Write out the listing below in full and exactly, leaving out every picture.
*** Block opens ***
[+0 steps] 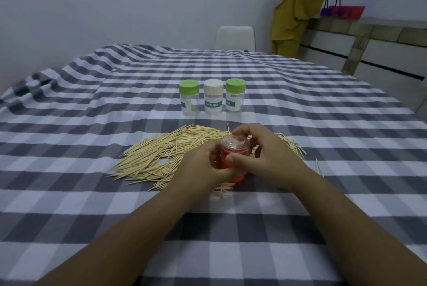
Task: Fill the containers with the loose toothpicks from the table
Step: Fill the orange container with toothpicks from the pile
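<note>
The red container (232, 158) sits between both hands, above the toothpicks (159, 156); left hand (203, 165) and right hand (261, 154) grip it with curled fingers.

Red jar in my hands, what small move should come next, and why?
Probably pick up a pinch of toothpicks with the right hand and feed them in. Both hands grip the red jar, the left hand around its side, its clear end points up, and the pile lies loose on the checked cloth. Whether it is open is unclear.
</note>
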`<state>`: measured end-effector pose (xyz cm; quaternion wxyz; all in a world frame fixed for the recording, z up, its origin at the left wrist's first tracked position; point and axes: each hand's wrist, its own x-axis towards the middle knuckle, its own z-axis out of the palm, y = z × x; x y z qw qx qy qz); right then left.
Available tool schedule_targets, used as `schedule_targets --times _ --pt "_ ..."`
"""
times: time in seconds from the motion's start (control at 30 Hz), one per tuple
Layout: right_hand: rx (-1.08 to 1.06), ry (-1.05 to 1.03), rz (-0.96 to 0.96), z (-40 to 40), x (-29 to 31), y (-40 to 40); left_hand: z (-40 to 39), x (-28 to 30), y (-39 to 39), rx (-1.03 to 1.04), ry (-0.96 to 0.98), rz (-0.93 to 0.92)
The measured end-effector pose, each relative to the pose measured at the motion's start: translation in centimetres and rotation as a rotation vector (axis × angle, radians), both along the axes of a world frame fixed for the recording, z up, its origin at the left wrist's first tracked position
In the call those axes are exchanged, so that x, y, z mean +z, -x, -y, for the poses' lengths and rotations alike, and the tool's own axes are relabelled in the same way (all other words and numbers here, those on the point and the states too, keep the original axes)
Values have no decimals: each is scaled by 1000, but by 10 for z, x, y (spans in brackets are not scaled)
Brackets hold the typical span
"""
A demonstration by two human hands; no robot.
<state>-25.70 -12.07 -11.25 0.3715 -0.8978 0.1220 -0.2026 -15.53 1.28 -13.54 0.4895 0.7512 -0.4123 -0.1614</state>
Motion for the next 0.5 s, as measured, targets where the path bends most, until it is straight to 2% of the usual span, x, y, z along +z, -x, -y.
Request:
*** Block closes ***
### Final answer
[+0 steps] 
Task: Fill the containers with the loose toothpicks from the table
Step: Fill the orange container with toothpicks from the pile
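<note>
The red container (232, 158) sits between both hands, above the toothpicks (159, 156); left hand (203, 165) and right hand (261, 154) grip it with curled fingers.

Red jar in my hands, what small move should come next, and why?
Probably pick up a pinch of toothpicks with the right hand and feed them in. Both hands grip the red jar, the left hand around its side, its clear end points up, and the pile lies loose on the checked cloth. Whether it is open is unclear.
</note>
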`<state>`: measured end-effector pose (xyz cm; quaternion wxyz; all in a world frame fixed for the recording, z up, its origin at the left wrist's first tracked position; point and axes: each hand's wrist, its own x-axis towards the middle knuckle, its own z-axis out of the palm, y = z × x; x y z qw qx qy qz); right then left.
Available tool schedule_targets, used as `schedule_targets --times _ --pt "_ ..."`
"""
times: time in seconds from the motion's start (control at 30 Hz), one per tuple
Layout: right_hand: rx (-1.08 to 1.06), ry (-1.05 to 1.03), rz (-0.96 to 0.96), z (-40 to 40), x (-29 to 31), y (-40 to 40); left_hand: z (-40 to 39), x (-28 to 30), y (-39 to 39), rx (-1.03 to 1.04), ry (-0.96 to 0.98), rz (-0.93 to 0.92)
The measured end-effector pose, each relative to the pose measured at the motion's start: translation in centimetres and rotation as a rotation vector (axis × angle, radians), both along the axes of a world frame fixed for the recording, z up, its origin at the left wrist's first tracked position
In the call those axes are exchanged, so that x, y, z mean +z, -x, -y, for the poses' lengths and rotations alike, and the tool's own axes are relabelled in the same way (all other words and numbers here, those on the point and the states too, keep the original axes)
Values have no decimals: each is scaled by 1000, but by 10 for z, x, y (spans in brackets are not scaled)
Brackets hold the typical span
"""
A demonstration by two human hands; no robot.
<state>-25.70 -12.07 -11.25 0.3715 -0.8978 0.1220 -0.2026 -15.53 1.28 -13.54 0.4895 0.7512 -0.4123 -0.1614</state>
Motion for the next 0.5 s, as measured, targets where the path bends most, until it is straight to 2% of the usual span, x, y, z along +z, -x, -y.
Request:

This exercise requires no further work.